▶ _Task_
The data is to be set down once more, exactly as it reads.

——————————

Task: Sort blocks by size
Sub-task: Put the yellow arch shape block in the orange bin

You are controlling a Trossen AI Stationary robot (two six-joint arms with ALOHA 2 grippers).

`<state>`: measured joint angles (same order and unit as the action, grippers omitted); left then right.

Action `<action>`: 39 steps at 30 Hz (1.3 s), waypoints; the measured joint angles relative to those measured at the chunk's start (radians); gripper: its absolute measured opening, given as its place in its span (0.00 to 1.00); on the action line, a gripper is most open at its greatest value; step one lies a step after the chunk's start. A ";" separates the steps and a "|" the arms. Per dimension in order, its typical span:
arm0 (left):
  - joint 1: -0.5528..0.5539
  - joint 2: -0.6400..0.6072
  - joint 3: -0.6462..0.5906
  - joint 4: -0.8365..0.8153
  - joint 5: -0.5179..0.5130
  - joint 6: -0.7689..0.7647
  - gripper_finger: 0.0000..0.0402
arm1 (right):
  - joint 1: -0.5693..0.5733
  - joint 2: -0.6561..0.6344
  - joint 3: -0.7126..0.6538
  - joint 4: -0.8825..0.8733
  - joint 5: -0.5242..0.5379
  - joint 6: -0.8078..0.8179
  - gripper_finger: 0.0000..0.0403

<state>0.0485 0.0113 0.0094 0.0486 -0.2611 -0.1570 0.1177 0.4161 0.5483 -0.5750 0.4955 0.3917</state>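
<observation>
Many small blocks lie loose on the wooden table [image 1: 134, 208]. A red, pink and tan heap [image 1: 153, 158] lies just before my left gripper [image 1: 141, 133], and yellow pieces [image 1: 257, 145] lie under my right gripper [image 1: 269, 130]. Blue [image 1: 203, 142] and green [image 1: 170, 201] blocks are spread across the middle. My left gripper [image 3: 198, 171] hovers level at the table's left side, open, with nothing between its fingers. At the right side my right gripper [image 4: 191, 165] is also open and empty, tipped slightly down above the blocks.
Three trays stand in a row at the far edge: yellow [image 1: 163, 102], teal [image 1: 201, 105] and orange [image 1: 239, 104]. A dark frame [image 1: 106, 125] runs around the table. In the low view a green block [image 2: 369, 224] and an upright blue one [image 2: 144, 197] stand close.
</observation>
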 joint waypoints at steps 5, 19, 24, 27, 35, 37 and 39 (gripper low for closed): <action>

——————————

▶ _Completed exercise_
Task: Sort blocks by size
Sub-task: Put the yellow arch shape block in the orange bin

You are controlling a Trossen AI Stationary robot (two six-joint arms with ALOHA 2 grippers).

`<state>`: measured joint angles (same order and unit as the action, grippers omitted); left then right.

Action `<action>`: 39 steps at 30 Hz (1.3 s), waypoints; the measured joint angles relative to those measured at the chunk's start (radians); gripper: its absolute measured opening, given as its place in its span (0.00 to 1.00); on the action line, a gripper is most open at its greatest value; step one lies a step after the chunk's start. A ";" separates the steps and a "|" the arms. Per dimension in order, its typical span:
arm0 (left):
  - joint 1: -0.5528..0.5539
  - joint 2: -0.6400..0.6072
  - joint 3: -0.6462..0.5906
  - joint 4: -0.8365..0.8153
  - joint 5: -0.5179..0.5130
  - joint 6: -0.7689..0.7647
  - gripper_finger: 0.0000..0.0402
arm1 (right):
  - joint 1: -0.5693..0.5733
  - joint 2: -0.6561..0.6344
  - joint 3: -0.7126..0.6538
  - joint 4: -0.8825..0.8733
  - joint 5: -0.5242..0.5379
  - joint 6: -0.8078..0.8179
  - gripper_finger: 0.0000..0.0403

<state>0.0485 0.0113 0.0094 0.0486 -0.2611 -0.1570 0.1177 0.4161 0.5483 -0.5750 0.4955 0.3917</state>
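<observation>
Many small blocks lie loose on the wooden table [image 1: 134, 208]. A red, pink and tan heap [image 1: 153, 158] lies just before my left gripper [image 1: 141, 133], and yellow pieces [image 1: 257, 145] lie under my right gripper [image 1: 269, 130]. Blue [image 1: 203, 142] and green [image 1: 170, 201] blocks are spread across the middle. My left gripper [image 3: 198, 171] hovers level at the table's left side, open, with nothing between its fingers. At the right side my right gripper [image 4: 191, 165] is also open and empty, tipped slightly down above the blocks.
Three trays stand in a row at the far edge: yellow [image 1: 163, 102], teal [image 1: 201, 105] and orange [image 1: 239, 104]. A dark frame [image 1: 106, 125] runs around the table. In the low view a green block [image 2: 369, 224] and an upright blue one [image 2: 144, 197] stand close.
</observation>
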 joint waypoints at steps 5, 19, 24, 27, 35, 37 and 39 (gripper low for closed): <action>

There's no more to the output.